Porównanie do czerwieni róż jest genialne. Naprawdę. Widzę, co mówi ta czerwień, jakim głosem.
I zastanawiam się, o czym przypomina sumienie, bo pewnie to ono popchało po poduszkę, tylko co zniszczyło szacunek, że musi być okazany sztucznie?
Nie wiem czy dobrze to czytam. Ale świetne. Jak zawsze podziwiam.
Pozdrawiam!
Zacieram ślady wielkiej krzywdy. Podmiot nie protestuje - kocha i jest przez autora kochany. Nie lubię tego portalu, ale lubię Was - użytkowników. Lubię Wasze próby pisarskie, cenię wrażliwość. Nie cierpię Waszego patologicznego regulaminu, który promuje klepanie po plecach, za co tym razem dziękuję.
Dziękuję!
Liczba postów: 2 247
Liczba wątków: 29
Dołączył: Sep 2012
Ja tylko z zapytaniem
Cytat: że ostatni chyba by umarła
gdyby pożył tydzień
dłużej
tak się dzisiaj utarło? Pomijam brak przecinków, bo to już o poezji współczesnej wiem od jakiegos czasu. Ale ten dziwny układ słow, te przenoszenie do nowej linijki... Czemu tak?
Liczba postów: 679
Liczba wątków: 82
Dołączył: Oct 2010
(09-03-2013, 00:40)miriad napisał(a): Ja tylko z zapytaniem
Cytat: że ostatni chyba by umarła
gdyby pożył tydzień
dłużej
tak się dzisiaj utarło? Pomijam brak przecinków, bo to już o poezji współczesnej wiem od jakiegos czasu. Ale ten dziwny układ słow, te przenoszenie do nowej linijki... Czemu tak?
Enjambement
Dziękuję, Miriad.
Pozdrawiam serdecznie,
JJ
Liczba postów: 2 247
Liczba wątków: 29
Dołączył: Sep 2012
10-03-2013, 11:56
(Ten post był ostatnio modyfikowany: 10-03-2013, 11:56 przez miriad.)
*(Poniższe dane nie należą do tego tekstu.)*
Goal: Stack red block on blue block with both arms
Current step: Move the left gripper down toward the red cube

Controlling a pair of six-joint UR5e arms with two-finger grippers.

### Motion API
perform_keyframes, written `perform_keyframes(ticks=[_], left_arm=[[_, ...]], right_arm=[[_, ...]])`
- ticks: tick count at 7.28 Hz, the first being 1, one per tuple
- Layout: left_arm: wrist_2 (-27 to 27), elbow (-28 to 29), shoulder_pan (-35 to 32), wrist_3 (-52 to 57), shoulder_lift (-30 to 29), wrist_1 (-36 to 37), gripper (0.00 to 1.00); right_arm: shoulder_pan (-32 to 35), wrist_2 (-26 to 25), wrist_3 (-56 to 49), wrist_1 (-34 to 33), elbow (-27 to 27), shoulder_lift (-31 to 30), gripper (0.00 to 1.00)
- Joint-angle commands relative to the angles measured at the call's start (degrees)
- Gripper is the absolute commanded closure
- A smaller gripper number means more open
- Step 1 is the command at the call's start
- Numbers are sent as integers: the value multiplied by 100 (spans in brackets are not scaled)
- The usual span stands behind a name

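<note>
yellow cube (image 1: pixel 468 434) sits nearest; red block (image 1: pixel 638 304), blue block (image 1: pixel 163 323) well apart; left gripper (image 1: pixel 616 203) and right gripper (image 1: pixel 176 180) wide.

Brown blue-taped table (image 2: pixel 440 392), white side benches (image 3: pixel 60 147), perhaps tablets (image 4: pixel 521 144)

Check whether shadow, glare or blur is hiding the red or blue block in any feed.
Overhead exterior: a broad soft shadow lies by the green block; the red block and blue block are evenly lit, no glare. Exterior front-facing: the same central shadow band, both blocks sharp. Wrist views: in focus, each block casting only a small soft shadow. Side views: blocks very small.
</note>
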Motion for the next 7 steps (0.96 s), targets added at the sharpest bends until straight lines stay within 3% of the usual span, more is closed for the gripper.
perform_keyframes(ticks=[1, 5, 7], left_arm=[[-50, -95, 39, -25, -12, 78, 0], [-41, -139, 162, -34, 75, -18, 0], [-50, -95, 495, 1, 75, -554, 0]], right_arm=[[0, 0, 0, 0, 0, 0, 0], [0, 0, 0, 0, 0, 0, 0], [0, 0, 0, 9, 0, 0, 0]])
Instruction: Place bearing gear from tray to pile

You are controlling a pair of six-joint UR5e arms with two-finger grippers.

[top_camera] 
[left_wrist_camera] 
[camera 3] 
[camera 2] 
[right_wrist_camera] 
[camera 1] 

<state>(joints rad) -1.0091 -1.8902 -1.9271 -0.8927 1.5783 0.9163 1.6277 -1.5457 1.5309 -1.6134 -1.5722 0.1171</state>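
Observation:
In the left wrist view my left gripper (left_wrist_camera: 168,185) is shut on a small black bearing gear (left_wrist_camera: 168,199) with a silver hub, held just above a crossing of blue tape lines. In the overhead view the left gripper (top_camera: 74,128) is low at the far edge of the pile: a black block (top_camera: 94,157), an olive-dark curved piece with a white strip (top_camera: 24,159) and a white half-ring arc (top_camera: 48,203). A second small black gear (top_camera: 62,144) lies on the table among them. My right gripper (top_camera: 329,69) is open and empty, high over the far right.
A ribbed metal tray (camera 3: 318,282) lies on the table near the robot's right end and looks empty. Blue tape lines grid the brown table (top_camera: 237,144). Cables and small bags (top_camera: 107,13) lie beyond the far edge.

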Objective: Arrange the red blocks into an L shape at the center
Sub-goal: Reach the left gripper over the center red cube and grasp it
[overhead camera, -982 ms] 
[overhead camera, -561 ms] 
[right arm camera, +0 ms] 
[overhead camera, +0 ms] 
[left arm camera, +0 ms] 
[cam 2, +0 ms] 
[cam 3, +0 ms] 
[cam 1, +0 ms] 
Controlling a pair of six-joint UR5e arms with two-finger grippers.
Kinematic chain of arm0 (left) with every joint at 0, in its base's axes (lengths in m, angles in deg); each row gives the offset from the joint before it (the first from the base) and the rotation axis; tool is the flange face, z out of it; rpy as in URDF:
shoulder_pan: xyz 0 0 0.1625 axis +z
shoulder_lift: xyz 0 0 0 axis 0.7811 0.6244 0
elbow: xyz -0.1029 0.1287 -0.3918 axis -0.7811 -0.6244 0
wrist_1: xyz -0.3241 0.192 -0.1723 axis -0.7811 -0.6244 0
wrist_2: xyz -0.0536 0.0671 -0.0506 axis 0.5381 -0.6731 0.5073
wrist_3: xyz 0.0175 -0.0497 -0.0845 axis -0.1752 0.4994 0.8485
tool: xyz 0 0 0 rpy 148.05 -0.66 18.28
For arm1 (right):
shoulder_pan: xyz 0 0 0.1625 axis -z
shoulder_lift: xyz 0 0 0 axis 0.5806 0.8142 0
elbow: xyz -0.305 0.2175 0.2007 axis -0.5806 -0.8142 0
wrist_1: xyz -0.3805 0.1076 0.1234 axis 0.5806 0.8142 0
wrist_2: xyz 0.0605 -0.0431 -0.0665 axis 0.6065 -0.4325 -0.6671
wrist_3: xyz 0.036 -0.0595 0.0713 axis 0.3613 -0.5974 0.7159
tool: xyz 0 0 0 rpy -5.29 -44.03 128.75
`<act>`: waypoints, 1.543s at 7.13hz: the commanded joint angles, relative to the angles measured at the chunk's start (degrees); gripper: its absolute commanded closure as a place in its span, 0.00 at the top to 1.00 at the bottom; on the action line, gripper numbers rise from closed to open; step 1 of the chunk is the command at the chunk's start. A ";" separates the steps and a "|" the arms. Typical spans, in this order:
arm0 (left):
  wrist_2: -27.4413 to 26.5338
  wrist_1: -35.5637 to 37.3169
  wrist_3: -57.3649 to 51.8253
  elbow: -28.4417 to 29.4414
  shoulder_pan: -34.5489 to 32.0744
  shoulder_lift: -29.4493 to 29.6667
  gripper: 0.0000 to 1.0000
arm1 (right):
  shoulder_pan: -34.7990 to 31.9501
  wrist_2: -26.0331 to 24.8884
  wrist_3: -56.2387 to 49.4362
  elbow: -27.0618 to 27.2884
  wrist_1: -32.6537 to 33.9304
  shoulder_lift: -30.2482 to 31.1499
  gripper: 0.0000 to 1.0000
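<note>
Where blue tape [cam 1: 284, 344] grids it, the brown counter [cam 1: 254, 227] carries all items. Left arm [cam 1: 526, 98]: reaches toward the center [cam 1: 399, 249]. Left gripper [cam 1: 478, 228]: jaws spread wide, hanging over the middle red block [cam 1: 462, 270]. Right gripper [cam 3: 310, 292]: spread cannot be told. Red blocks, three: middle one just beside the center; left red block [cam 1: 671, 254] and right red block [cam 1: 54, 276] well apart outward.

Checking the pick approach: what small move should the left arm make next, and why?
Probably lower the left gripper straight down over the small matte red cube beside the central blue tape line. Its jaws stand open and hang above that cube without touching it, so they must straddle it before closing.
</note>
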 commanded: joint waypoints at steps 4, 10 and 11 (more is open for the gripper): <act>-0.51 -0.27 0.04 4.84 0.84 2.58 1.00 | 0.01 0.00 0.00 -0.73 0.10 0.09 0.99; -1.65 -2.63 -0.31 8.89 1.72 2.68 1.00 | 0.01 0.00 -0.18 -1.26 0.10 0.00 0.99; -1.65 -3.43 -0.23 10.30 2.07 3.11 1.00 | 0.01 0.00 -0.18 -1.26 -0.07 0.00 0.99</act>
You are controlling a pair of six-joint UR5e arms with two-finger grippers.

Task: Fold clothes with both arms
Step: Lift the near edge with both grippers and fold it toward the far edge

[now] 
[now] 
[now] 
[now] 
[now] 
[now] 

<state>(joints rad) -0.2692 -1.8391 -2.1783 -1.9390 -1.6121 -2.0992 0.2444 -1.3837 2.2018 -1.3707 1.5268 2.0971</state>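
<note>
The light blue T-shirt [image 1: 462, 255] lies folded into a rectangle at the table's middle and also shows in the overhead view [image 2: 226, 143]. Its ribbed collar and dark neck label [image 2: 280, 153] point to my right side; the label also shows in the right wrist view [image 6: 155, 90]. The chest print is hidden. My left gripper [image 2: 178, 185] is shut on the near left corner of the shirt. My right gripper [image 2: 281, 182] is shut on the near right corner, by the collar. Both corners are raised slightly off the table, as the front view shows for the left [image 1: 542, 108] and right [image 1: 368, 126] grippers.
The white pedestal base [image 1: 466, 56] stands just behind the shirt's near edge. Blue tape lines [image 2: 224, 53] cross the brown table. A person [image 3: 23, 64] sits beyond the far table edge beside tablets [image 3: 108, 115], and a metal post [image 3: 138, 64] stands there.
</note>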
No ale po co ten embiement? Wszystko psuje.
I czemu embembement zamiast prosto przerzutnia? To jakieś +10 do prestiżu, czy jak?]
Cytat:że ostatni chyba by umarła
??
Liczba postów: 679
Liczba wątków: 82
Dołączył: Oct 2010
A dlaczego miriad, a nie baza badawcza położnictwa?